* _Stored data_
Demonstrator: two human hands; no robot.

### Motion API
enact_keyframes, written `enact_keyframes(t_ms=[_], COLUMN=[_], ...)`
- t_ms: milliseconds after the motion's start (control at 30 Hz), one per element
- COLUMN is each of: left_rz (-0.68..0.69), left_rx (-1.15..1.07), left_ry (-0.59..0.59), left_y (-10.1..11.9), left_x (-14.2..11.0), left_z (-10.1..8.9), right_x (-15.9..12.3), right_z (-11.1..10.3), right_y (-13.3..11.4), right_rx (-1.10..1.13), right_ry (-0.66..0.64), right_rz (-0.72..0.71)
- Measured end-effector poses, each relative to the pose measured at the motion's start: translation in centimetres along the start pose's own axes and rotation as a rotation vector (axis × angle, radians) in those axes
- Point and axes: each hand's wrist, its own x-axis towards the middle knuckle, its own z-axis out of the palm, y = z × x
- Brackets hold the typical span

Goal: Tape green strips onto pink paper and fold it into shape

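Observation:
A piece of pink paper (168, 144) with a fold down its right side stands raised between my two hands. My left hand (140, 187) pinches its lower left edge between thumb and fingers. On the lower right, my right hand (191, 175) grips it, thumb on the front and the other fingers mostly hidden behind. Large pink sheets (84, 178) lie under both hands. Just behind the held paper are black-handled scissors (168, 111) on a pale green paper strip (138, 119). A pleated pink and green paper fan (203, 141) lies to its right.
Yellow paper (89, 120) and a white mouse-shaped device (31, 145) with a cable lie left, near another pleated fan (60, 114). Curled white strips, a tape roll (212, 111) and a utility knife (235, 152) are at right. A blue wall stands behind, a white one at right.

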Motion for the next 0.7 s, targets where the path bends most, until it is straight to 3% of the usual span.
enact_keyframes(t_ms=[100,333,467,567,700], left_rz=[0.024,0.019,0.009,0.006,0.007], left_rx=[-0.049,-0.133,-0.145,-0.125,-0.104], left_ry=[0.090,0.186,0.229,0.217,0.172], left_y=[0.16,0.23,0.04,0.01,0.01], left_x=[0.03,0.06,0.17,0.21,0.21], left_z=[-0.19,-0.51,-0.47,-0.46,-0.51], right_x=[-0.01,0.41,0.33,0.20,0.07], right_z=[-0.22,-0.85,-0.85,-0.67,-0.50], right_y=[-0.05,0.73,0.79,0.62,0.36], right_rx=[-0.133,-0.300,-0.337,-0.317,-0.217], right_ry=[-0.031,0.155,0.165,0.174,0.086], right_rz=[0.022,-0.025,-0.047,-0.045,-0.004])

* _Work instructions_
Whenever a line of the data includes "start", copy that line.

* _Reply to the exercise_
- t_ms: milliseconds after the motion's start (control at 30 Hz), one per element
- Measured end-effector poses, each relative to the pose measured at the motion's start: translation in centimetres along the start pose's own axes and rotation as a rotation vector (axis × angle, radians) in those axes

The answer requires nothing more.